1977 | J.K. LENSTRA, A.H.G. RINNOOY KAN, P. BRUCKER
This paper surveys and extends the results on the complexity of machine scheduling problems. It begins with a brief review of NP-completeness, a central concept in computational complexity theory. The paper classifies scheduling problems on single, different, and identical machines and examines how various parameters influence their complexity. It lists problems for which polynomial-bounded algorithms exist and establishes NP-completeness for many other scheduling problems. The paper also discusses open questions in the field.
The paper introduces the concept of NP-completeness, which is crucial for understanding the difficulty of solving certain problems. It explains that NP-completeness implies that a problem is as hard as the hardest problems in NP, and that no efficient algorithm is likely to exist for these problems. The paper then presents several NP-complete problems, including the Clique problem, Linear Arrangement problem, Directed Hamiltonian Circuit problem, Directed Hamiltonian Path problem, Partition problem, Knapsack problem, and 3-Partition problem.
The paper discusses the classification of machine scheduling problems based on parameters such as the number of jobs, machines, and the type of scheduling (e.g., flow-shop, job-shop, parallel-shop). It also considers various optimization criteria, such as minimizing maximum completion time, total weighted completion time, and total tardiness.
The paper presents the complexity of various machine scheduling problems, showing that many are NP-complete. It provides reductions to demonstrate the NP-completeness of these problems and discusses the implications of these results. The paper also addresses the distinction between binary and unary encodings in terms of complexity results.
The paper concludes by highlighting the importance of understanding the complexity of scheduling problems and the challenges in finding efficient algorithms for NP-complete problems. It also points out some open questions in the field and suggests that further research is needed to resolve them.This paper surveys and extends the results on the complexity of machine scheduling problems. It begins with a brief review of NP-completeness, a central concept in computational complexity theory. The paper classifies scheduling problems on single, different, and identical machines and examines how various parameters influence their complexity. It lists problems for which polynomial-bounded algorithms exist and establishes NP-completeness for many other scheduling problems. The paper also discusses open questions in the field.

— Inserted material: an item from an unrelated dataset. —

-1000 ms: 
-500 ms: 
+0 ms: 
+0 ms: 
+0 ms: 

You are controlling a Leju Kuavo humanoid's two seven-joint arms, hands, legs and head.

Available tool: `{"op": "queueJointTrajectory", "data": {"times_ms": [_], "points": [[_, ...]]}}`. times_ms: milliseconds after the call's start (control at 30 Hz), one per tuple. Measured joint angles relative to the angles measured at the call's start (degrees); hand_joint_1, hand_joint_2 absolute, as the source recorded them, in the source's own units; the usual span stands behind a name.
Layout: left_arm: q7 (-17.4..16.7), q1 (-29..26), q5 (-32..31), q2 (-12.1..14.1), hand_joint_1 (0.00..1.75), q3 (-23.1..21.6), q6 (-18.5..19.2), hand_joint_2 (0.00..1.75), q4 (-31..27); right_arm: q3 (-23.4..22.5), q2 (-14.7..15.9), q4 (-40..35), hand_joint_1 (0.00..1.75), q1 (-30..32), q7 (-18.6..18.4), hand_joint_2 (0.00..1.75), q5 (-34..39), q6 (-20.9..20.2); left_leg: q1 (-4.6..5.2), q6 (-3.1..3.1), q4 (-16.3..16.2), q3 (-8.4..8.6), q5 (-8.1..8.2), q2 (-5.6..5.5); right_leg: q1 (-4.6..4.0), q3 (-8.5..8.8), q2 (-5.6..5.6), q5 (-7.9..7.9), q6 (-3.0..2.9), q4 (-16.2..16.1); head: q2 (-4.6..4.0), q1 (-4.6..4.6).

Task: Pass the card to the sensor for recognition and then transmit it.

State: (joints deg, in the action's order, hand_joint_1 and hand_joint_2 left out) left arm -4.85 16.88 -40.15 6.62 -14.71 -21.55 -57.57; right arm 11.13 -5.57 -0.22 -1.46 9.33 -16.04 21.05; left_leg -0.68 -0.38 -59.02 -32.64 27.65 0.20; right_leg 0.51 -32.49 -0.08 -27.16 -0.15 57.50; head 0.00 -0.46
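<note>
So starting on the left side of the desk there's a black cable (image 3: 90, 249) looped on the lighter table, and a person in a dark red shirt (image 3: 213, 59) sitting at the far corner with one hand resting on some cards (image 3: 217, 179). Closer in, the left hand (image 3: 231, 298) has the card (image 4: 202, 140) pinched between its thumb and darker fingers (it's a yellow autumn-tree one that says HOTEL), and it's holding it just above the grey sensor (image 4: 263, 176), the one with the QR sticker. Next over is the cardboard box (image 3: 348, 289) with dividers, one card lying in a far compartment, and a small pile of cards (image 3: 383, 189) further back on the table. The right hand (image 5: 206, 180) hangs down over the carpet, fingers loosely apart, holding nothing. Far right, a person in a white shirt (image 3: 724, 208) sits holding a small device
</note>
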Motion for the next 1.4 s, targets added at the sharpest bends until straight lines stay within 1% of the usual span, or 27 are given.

The paper introduces the concept of NP-completeness, which is crucial for understanding the difficulty of solving certain problems. It explains that NP-completeness implies that a problem is as hard as the hardest problems in NP, and that no efficient algorithm is likely to exist for these problems. The paper then presents several NP-complete problems, including the Clique problem, Linear Arrangement problem, Directed Hamiltonian Circuit problem, Directed Hamiltonian Path problem, Partition problem, Knapsack problem, and 3-Partition problem.
The paper discusses the classification of machine scheduling problems based on parameters such as the number of jobs, machines, and the type of scheduling (e.g., flow-shop, job-shop, parallel-shop). It also considers various optimization criteria, such as minimizing maximum completion time, total weighted completion time, and total tardiness.
The paper presents the complexity of various machine scheduling problems, showing that many are NP-complete. It provides reductions to demonstrate the NP-completeness of these problems and discusses the implications of these results. The paper also addresses the distinction between binary and unary encodings in terms of complexity results.
The paper concludes by highlighting the importance of understanding the complexity of scheduling problems and the challenges in finding efficient algorithms for NP-complete problems. It also points out some open questions in the field and suggests that further research is needed to resolve them.